TASK BRIEF =
Could you find every line in the entries below that holds the word "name" and copy it?

Start of SOURCE MATERIAL

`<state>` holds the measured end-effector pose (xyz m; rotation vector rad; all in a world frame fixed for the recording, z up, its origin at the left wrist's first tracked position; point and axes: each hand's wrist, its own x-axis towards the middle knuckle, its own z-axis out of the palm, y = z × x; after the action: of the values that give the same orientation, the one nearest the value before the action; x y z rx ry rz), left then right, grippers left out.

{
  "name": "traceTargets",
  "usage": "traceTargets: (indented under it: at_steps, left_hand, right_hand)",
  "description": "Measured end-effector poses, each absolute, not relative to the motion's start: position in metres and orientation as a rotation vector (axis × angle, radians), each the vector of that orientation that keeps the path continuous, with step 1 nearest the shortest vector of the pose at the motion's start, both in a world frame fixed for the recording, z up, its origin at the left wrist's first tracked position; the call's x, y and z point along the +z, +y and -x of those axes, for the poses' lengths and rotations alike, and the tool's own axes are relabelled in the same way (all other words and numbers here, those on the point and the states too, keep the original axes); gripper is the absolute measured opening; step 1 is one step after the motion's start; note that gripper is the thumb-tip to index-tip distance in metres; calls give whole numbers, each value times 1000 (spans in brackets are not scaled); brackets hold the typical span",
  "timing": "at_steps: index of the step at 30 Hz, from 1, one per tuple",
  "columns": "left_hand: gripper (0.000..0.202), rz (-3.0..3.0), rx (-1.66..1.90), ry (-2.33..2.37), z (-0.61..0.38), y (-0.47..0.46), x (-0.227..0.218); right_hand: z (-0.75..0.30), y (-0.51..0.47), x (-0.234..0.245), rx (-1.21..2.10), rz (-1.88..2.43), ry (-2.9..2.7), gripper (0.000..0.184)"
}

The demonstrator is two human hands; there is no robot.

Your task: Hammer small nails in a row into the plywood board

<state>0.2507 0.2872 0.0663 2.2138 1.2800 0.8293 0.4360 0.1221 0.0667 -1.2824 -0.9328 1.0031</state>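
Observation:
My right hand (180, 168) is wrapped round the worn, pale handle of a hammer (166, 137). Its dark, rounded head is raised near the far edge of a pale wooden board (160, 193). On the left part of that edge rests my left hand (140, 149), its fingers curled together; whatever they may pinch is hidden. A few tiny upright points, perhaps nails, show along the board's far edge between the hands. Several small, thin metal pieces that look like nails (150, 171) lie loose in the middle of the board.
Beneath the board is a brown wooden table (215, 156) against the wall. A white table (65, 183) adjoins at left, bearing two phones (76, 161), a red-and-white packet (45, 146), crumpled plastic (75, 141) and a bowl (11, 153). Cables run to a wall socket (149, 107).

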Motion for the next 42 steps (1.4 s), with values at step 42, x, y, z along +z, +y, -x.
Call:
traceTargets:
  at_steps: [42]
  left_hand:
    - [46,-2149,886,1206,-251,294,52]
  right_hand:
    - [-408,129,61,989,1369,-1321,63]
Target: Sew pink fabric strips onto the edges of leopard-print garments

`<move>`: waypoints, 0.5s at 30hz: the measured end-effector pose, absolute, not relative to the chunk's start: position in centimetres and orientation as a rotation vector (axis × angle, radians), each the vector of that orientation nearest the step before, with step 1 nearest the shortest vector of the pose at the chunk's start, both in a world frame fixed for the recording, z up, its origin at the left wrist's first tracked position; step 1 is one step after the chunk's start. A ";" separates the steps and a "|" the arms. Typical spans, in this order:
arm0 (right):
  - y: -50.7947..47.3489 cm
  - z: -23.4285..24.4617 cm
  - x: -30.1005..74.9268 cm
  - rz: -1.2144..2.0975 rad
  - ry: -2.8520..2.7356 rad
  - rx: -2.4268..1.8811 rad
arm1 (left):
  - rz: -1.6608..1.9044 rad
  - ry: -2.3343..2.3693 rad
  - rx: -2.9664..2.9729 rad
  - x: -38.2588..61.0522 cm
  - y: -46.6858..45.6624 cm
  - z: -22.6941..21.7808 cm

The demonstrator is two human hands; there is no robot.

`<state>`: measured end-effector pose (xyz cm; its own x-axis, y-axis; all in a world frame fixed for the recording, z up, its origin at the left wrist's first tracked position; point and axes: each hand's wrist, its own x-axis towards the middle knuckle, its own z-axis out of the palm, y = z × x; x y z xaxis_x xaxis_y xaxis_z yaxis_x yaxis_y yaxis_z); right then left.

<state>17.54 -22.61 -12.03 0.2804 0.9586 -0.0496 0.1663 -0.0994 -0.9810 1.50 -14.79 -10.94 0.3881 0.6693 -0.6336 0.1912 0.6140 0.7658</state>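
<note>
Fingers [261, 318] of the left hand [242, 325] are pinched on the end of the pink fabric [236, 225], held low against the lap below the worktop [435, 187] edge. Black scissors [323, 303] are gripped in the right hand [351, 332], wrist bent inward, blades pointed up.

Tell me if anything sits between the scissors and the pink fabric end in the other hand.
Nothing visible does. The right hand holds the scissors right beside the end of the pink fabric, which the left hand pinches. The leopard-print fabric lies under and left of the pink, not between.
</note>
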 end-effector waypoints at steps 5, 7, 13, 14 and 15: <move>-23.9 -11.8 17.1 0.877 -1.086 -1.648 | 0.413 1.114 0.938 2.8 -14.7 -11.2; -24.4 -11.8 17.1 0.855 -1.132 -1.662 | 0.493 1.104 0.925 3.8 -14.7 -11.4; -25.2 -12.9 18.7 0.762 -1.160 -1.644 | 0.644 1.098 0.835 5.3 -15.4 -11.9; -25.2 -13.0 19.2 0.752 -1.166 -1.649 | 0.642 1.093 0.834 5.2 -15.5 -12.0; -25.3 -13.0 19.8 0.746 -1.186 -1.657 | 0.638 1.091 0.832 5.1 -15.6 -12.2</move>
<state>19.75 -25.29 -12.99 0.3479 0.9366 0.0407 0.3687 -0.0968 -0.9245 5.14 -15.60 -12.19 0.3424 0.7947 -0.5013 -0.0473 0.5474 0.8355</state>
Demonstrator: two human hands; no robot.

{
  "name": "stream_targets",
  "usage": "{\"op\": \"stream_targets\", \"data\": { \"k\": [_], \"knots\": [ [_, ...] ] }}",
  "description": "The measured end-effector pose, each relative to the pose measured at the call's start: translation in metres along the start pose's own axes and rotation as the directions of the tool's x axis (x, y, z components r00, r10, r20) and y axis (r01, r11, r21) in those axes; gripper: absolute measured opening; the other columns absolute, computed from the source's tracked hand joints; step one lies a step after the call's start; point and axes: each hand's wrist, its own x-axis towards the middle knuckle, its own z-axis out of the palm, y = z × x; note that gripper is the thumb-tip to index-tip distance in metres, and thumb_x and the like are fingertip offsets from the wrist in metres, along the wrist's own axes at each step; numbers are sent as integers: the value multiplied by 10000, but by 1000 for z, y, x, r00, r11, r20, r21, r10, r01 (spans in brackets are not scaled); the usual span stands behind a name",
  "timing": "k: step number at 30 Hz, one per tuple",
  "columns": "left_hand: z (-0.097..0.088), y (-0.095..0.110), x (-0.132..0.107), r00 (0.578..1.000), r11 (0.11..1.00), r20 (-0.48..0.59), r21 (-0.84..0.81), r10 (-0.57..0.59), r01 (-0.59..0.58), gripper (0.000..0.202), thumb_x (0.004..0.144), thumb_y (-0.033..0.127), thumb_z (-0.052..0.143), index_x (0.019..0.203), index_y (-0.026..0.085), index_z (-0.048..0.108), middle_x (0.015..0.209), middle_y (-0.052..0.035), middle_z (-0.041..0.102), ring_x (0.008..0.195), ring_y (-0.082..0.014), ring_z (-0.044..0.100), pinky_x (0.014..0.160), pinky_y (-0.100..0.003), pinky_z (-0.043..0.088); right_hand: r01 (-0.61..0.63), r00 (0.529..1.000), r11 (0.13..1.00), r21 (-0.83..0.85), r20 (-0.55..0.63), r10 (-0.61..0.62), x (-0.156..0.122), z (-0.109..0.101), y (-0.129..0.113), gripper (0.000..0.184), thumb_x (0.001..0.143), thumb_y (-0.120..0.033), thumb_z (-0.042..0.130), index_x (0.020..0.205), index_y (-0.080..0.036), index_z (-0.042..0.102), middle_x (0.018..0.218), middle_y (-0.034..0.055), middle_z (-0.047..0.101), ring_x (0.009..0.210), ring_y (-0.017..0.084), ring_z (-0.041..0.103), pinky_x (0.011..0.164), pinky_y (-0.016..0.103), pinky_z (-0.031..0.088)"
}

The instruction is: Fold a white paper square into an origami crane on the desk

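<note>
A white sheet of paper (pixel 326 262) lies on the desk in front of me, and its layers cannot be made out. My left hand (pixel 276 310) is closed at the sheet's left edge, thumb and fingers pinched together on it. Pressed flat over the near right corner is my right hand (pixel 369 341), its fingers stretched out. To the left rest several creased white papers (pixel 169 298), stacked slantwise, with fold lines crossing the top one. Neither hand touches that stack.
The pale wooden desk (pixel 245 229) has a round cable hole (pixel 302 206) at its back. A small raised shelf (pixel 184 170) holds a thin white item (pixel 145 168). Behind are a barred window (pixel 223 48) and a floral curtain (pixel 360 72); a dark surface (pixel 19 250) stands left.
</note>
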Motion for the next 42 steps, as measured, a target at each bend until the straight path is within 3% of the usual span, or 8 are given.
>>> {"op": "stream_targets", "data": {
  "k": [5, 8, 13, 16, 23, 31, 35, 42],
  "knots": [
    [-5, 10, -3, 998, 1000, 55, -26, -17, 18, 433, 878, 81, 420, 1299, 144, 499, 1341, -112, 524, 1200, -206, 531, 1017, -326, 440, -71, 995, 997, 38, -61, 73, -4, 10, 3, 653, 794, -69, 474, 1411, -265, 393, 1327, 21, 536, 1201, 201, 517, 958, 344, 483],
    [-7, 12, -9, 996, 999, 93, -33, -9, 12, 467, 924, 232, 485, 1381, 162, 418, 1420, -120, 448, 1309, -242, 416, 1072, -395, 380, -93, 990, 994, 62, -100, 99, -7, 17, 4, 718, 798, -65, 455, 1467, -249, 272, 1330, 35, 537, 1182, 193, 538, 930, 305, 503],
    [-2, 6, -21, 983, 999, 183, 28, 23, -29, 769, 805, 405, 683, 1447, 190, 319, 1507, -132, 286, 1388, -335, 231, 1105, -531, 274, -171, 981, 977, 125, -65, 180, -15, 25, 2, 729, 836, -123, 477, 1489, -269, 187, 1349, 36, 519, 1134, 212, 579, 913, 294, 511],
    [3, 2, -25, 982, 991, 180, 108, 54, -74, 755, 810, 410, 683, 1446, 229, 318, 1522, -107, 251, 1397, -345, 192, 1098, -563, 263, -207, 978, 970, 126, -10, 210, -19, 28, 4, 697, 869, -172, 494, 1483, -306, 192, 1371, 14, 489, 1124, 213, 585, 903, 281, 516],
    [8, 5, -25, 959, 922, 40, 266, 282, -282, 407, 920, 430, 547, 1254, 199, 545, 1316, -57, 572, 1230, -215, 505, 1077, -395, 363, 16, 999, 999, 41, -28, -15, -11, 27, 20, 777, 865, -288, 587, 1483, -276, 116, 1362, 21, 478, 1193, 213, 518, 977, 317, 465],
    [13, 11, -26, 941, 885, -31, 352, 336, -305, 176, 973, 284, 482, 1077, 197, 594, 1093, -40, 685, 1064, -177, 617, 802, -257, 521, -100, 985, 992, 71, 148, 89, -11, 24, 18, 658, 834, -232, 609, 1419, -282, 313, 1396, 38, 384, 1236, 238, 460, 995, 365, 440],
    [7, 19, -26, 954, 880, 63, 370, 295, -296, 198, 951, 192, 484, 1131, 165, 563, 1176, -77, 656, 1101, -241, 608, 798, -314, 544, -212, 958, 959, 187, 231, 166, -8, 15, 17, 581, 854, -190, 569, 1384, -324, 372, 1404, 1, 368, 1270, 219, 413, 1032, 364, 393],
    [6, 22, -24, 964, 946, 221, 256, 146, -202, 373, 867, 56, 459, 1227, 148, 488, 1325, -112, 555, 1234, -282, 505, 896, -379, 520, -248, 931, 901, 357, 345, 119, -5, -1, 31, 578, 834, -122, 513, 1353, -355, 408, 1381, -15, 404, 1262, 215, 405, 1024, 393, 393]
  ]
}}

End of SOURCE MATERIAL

SOLUTION TO THIS TASK =
  "name": "traceTargets",
  "name": "stream_targets",
  "description": "The measured end-effector pose, each relative to the pose measured at the call's start: translation in metres along the start pose's own axes and rotation as the directions of the tool's x axis (x, y, z components r00, r10, r20) and y axis (r01, r11, r21) in those axes; gripper: absolute measured opening; the other columns absolute, computed from the source's tracked hand joints; step one lies a step after the call's start; point and axes: each hand's wrist, its own x-axis towards the middle knuckle, its own z-axis out of the palm, y = z × x; note that gripper is the thumb-tip to index-tip distance in metres, and thumb_x and the like are fingertip offsets from the wrist in metres, along the wrist's own axes at each step; numbers are sent as integers: the value multiplied by 10000, but by 1000 for z, y, x, r00, r11, r20, r21, r10, r01 (spans in brackets are not scaled); the usual span stands behind a name",

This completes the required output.